I remember being supremely confused and then pleasantly taken-aback when I heard BiRd-BrAiNs for the first time back in 2009. The music wasn’t something I typically would have listened to of my own accord, but it didn’t take me long to realize that tUnE-yArDs wasn’t really concerned with making folk tunes according to the set patterns with which I was accustomed. I remember having trouble figuring out if I was to extol Merrill Garbus for her gritty lo-fi DIY asceticism, or take her lovely, fanciful ideas and help her shape them into something a bit more formal.

It turns out that she didn’t need my assistance in the slightest, because w h o k i l l finds Garbus willingly stretching outside of her insular, ukulele-fueled brand of freak-folk. This boisterous, bouncing ten-song affair has her whimsical approach to music-making heartily embracing Afro-Caribbean art-pop, to brilliant results. The music calls to mind the sort of left-field indie-critic fare made by Dirty Projectors and TV On The Radio mixed with the wonky psychedelics perpetuated by The Flaming Lips and The Grateful Dead. And yes – that is a positive reference to the legacy of Jerry Garcia and his compatriots, in that this is some seriously squirrelly pop-rock.

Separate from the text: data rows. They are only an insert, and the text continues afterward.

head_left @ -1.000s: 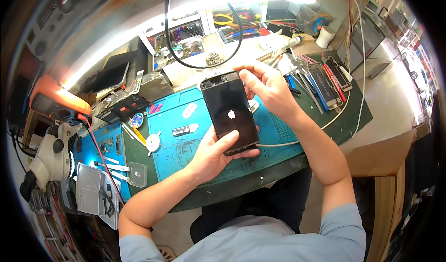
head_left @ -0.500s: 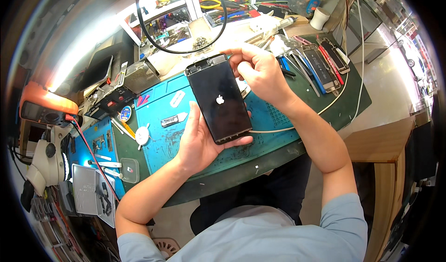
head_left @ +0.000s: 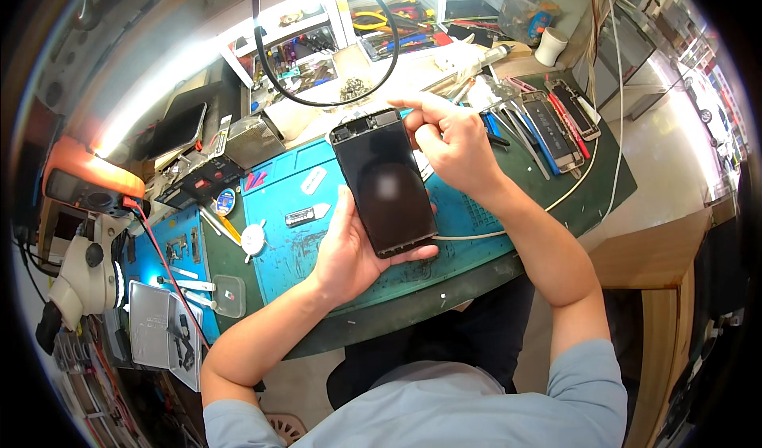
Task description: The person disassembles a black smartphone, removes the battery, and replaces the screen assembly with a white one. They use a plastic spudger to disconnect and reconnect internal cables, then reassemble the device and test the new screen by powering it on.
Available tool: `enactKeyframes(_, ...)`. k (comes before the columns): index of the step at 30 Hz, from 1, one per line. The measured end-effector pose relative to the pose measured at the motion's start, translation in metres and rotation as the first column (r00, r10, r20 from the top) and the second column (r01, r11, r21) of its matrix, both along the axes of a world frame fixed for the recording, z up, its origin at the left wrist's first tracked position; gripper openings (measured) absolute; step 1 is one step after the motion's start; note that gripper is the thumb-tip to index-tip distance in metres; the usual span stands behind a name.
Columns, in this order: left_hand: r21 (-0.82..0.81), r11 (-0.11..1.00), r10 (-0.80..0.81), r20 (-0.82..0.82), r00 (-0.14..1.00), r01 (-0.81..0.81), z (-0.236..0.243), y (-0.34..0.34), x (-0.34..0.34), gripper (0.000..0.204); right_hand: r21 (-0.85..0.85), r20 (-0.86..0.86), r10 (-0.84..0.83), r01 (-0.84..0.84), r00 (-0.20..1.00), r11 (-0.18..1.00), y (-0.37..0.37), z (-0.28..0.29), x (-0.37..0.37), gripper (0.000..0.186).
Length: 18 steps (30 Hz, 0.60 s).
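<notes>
A smartphone (head_left: 387, 218) with a dark screen is held tilted over the blue work mat; bare parts show at its top and bottom ends. A blurred pale spot sits mid-screen. My left hand (head_left: 347, 261) is closed round its lower part, thumb along the left edge and fingers underneath, with fingertips showing at the lower right. My right hand (head_left: 451, 138) is closed at the upper right corner, its fingers bent and the index finger reaching over the top edge. Part of its grip is hidden. A white cable (head_left: 476, 236) runs from behind the phone's lower end to the right.
On the blue mat (head_left: 298, 246) lies a small blade-like tool (head_left: 307, 215). Tweezers, screwdrivers and opened phones (head_left: 550, 130) lie at the right. An orange multimeter (head_left: 91, 180) and a grey metal case (head_left: 155, 325) are at the left. A black cable loop (head_left: 394, 47) hangs above the far side.
The white logo on the screen has become a blurred pale spot. The whole view has shifted slightly, placing the phone and hands a little lower and further right. Both hands keep their grip.
</notes>
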<state>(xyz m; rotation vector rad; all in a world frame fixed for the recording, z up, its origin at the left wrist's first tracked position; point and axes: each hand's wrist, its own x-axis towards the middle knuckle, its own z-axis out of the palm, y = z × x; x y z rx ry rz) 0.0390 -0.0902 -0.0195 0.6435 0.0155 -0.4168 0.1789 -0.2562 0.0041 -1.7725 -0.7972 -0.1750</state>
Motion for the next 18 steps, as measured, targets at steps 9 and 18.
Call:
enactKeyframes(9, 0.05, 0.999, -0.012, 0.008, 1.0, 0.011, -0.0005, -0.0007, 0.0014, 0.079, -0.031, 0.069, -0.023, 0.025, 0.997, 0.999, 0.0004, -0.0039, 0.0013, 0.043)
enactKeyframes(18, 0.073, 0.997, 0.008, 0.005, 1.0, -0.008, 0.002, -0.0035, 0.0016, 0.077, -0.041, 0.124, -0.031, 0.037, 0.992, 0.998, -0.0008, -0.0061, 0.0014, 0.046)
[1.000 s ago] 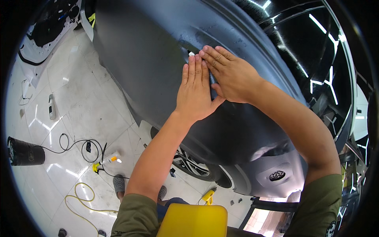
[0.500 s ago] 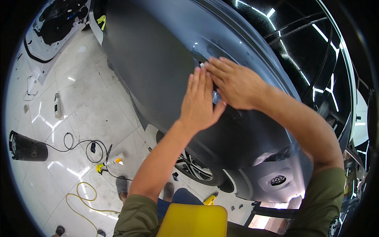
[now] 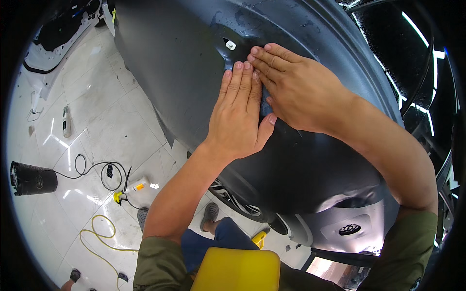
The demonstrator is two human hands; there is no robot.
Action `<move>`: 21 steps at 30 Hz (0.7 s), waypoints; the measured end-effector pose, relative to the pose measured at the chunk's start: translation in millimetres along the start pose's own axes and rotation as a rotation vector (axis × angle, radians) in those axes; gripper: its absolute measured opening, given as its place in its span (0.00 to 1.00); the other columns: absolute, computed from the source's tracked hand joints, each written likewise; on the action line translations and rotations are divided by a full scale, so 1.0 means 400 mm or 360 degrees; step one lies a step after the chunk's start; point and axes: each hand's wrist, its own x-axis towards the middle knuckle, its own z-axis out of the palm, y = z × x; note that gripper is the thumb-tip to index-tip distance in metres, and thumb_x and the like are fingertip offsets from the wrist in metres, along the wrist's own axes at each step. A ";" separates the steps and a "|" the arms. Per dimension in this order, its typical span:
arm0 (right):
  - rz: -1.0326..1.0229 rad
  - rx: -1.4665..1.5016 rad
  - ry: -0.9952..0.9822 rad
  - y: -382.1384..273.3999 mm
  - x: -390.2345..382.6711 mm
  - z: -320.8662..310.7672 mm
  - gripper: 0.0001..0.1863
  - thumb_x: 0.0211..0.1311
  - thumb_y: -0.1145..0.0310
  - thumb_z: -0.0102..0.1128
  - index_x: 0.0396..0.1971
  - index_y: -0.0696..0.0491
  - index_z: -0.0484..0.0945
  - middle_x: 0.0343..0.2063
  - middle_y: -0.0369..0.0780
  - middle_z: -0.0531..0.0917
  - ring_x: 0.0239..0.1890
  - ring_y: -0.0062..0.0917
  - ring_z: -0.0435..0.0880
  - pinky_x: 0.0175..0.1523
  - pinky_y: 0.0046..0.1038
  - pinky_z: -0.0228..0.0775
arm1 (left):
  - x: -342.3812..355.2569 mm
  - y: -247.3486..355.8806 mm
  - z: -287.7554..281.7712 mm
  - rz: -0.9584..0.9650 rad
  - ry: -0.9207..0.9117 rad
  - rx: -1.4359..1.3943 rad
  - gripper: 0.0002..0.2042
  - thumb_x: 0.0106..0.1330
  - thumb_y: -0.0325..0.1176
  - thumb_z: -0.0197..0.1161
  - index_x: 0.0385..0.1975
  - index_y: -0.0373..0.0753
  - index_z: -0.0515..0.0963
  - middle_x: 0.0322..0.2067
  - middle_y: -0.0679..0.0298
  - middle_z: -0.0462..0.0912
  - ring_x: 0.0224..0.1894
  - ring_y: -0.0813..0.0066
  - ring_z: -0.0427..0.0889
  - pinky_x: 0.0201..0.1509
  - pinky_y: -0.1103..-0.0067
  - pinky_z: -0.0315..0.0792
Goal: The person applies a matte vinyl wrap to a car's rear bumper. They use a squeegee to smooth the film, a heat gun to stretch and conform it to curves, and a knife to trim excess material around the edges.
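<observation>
My left hand (image 3: 236,110) lies flat on a sheet of dark grey film (image 3: 170,63) over a car's side panel. Its fingers are stretched out, with the thumb pointing aside. My right hand (image 3: 303,94) rests on the film just right of it, also flat, its fingertips close to the left hand's. Neither hand holds anything that I can see. Just beyond the fingertips, a small white fitting (image 3: 230,45) shows in a gap in the film. Shiny blue-grey patches and wet-looking marks surround that spot. Toward the lower right, the film is wrinkled near the bumper (image 3: 347,223).
Low in front of me is a blurred yellow object (image 3: 237,269). On the tiled floor are a black bucket (image 3: 34,178), a spray bottle (image 3: 133,186), a can (image 3: 66,121) and a looped yellow cord (image 3: 104,230). A loose door (image 3: 63,63) stands far left. Another person's foot (image 3: 73,276) shows lower left.
Both hands have slid over the film toward me, away from the white fitting, which their fingertips partly covered before. My view has come nearer to the panel.
</observation>
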 end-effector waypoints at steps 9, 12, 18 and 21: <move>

The flow of the album pulses and oozes with life. Aesthetically, the project manages to extend beyond Garbus’ organic lo-fi beginnings, while still sounding earthy and rooted. While some might lament that the raw textures of the hand-held recordings that powered BiRd-BrAiNs have been replaced with clean, polished sounds, all I hear are energetic arrangements that are very dance-friendly.

To my ears, the strength of this record is the rapport between the layered syncopation that supports the loping rhythms. Garbus still squawks out her words instead of anything typically associated with “singing,” but her vocalizations are a good tonal match for the deep connections that exist between the tribal drums riffs, the horn bleats, the layered percussion (whether xylophone/vibes or various noisemakers), and the smooth white-funk of the guitars and bass licks.

Songs like “My Country,” “Gangsta,” “Bizness,” and “You Yes You” are just fun, poppy, and kinetic, even if I really don’t have a clue about how to decipher Garbus’ esoteric lyrics (though I think that “Gangsta” is about gentrification and wanting to keep developers out of her lower-income neighborhood). With w h o k i l l, I feel that tUnE-yArDs strides beyond the cesspools brimming with hipster chic and asserts her prodigious abilities with reconstituting and re-interpreting classic art-pop/rock archetypes. Simply put, this is a record made by a confident woman, and I think it’s great.